◆ Task goal: The whole listing that follows, pictures excepted, should be printed again exactly as given.
*** Data below Section Begins ***
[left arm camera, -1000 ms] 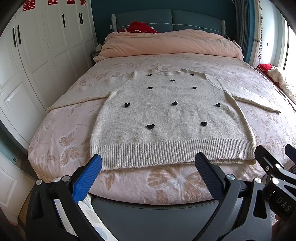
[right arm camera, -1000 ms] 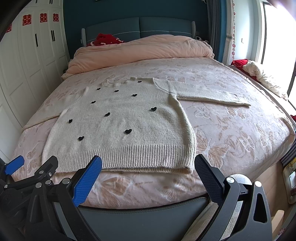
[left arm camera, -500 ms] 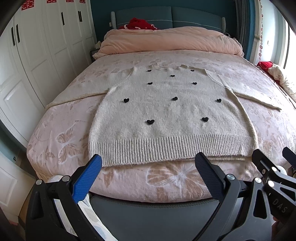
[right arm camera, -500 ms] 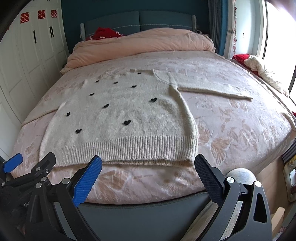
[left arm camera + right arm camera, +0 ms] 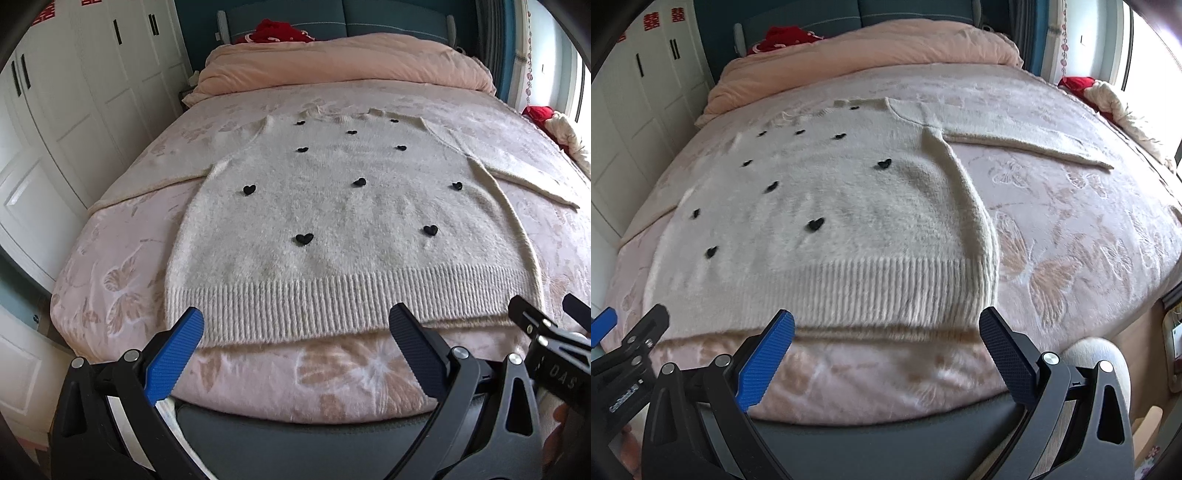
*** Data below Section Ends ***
◆ Solved problem:
[left arm camera, -1000 ms] 
[right arm camera, -1000 ms] 
[left arm camera, -500 ms] 
[right arm camera, -500 ms] 
[left arm camera + right arm camera, +0 ms] 

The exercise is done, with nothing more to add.